Different message for different people?

Both sides in the debate say Bible passages must be taken in their historical context. Both say the obvious meaning of a passage should not be ignored because it does not seem to confirm our views.

Both say there is a line to be drawn between what is for the occasion when it was written, and what is a message for all believers and all time.

But it is unlikely that either side will be able to convince the other of its own interpretations any time soon.

This would not surprise Paul. Throughout his writings he wrestled with disputes among Christians.

And often he advised that if someone insists on a principle another thinks unimportant, that person should go along with them, rather than alienate them.

He famously wrote: "To the Jews I became like a Jew, to win the Jews... To those not having the [Jewish] law I became like one not having the law...

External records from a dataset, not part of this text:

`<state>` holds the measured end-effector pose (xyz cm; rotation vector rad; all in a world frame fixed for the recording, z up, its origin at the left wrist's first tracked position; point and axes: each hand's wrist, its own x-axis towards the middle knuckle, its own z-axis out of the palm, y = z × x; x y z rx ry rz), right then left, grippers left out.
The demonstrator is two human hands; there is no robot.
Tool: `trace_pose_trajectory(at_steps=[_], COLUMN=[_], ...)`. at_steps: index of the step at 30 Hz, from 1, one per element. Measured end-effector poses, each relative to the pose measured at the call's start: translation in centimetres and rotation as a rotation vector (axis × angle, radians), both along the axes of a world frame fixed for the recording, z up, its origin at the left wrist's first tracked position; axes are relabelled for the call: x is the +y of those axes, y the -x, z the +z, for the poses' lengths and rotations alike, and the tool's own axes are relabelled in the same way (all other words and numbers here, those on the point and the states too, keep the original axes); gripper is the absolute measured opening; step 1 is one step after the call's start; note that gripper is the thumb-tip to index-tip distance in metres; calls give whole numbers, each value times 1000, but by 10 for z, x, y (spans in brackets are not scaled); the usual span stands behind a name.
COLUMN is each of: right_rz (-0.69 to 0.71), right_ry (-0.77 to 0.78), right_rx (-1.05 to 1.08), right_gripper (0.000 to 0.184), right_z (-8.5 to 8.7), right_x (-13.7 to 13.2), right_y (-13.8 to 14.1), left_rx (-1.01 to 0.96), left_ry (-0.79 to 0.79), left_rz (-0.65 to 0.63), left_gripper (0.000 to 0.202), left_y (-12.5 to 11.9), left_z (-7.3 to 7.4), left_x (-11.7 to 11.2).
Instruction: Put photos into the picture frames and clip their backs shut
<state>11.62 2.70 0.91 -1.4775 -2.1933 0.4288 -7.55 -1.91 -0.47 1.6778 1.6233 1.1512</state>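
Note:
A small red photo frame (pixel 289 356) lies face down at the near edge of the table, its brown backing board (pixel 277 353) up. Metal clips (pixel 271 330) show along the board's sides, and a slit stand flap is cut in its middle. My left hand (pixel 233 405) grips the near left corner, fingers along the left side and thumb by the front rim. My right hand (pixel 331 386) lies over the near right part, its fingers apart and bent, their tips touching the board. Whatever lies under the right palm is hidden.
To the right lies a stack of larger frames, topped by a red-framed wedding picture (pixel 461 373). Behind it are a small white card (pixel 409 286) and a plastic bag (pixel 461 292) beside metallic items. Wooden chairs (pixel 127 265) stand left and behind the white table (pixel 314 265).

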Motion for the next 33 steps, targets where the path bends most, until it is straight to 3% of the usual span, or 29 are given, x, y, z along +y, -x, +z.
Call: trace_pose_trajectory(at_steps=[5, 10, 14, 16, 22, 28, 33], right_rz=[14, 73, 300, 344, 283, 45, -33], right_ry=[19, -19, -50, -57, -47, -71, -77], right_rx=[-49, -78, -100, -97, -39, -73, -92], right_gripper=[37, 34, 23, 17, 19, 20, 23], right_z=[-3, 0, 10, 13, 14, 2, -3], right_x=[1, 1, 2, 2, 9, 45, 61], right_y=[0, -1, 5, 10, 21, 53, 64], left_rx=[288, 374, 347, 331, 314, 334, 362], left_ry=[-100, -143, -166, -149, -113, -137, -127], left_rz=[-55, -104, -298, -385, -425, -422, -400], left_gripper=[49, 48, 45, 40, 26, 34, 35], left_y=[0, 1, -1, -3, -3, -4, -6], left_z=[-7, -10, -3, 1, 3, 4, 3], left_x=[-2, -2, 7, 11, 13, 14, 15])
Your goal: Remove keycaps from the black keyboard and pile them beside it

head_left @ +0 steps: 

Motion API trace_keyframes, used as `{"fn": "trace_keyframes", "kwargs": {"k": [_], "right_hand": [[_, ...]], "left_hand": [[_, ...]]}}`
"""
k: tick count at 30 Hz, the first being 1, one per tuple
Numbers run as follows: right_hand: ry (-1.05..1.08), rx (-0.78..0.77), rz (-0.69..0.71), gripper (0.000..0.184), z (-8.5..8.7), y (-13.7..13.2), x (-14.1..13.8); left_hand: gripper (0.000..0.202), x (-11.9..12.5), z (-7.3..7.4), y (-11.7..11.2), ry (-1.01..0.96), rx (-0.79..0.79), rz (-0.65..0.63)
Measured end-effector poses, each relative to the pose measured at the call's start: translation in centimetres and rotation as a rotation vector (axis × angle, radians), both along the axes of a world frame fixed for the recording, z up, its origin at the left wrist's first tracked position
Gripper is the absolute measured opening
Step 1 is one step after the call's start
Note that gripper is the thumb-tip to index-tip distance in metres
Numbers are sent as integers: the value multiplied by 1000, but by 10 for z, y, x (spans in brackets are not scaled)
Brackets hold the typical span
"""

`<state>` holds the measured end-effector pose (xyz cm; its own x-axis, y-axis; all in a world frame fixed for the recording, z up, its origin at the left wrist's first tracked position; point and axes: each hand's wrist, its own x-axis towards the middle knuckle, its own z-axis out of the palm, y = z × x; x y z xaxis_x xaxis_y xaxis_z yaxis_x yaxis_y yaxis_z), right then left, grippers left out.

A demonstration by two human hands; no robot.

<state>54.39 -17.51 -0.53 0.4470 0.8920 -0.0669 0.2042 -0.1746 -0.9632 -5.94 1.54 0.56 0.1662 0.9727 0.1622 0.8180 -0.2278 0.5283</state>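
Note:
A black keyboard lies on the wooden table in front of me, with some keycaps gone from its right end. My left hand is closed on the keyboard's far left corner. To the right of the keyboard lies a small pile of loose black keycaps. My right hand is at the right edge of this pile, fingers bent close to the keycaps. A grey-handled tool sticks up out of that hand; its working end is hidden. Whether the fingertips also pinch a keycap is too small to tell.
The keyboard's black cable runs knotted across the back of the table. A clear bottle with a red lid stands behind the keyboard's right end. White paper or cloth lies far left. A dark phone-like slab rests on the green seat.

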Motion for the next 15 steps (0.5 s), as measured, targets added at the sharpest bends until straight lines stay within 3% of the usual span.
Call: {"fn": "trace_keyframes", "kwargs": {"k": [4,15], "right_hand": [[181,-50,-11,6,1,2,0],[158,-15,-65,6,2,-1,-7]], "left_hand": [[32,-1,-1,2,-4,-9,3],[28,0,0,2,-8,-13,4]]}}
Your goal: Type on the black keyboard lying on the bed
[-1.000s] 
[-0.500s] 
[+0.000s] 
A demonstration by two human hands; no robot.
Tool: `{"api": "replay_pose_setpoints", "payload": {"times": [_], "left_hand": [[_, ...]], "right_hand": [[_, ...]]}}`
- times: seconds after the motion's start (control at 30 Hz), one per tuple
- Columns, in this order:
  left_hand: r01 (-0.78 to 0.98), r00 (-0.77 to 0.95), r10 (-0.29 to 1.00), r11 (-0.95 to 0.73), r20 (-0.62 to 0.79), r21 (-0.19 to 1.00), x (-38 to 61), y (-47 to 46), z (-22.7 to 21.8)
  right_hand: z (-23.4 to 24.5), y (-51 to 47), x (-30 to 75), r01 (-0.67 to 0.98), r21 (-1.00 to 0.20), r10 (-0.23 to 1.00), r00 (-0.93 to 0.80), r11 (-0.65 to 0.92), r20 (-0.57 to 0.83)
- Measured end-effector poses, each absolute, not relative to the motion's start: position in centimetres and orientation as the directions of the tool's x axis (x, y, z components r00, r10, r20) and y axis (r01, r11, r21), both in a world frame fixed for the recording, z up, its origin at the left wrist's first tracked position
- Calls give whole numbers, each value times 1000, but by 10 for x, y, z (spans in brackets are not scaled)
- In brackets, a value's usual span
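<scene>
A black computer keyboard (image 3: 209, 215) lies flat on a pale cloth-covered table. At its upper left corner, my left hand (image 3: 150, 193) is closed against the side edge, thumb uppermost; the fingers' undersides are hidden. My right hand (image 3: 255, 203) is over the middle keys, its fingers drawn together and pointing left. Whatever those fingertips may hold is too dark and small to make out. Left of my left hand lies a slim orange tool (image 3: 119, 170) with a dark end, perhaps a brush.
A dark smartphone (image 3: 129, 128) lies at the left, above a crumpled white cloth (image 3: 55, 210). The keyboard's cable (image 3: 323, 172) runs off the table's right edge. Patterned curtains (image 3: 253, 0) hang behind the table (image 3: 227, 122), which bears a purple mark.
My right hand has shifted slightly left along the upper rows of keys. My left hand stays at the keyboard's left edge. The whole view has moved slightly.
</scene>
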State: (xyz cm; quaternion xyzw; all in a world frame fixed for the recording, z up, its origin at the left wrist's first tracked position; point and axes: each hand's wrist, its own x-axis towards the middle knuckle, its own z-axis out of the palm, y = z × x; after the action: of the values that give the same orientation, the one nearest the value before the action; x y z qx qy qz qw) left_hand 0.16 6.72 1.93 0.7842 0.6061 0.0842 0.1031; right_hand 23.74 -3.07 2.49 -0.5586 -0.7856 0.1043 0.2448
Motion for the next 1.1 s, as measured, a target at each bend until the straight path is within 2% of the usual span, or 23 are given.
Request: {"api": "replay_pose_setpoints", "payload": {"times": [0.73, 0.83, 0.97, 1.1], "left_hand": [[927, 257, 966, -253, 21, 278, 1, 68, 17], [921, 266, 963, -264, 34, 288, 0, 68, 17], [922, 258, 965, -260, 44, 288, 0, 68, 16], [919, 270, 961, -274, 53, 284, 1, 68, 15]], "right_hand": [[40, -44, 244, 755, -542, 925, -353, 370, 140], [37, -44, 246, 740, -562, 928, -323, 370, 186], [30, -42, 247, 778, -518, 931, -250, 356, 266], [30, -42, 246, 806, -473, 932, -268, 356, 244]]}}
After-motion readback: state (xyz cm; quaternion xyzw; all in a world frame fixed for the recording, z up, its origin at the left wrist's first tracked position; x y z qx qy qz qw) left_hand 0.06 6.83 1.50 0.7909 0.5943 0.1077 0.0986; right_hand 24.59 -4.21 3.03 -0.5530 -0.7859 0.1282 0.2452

"I have become all things to all people so that by all possible means I might save some."


St Paul the Apostle

  • A Greek-speaking Jew thought to have been born about 5 AD at Tarsus in Cilicia (now southern Turkey).
  • Had been a persecutor of Christians before becoming a leader and teacher of Christian communities in Asia Minor, Greece and Rome
  • Details of his life come from his letters, and the later Acts of the Apostles
  • Acts says he was a tentmaker, that his Jewish name was Saul, and that he was a Roman citizen - his other name Paulos could be Roman
  • Later tradition says he was martyred in the same place as St Peter (Rome) and on the same date (29 June) - but not necessarily in the same year. Perhaps in 67AD.

All the Bible quotations here are taken from the New International Version.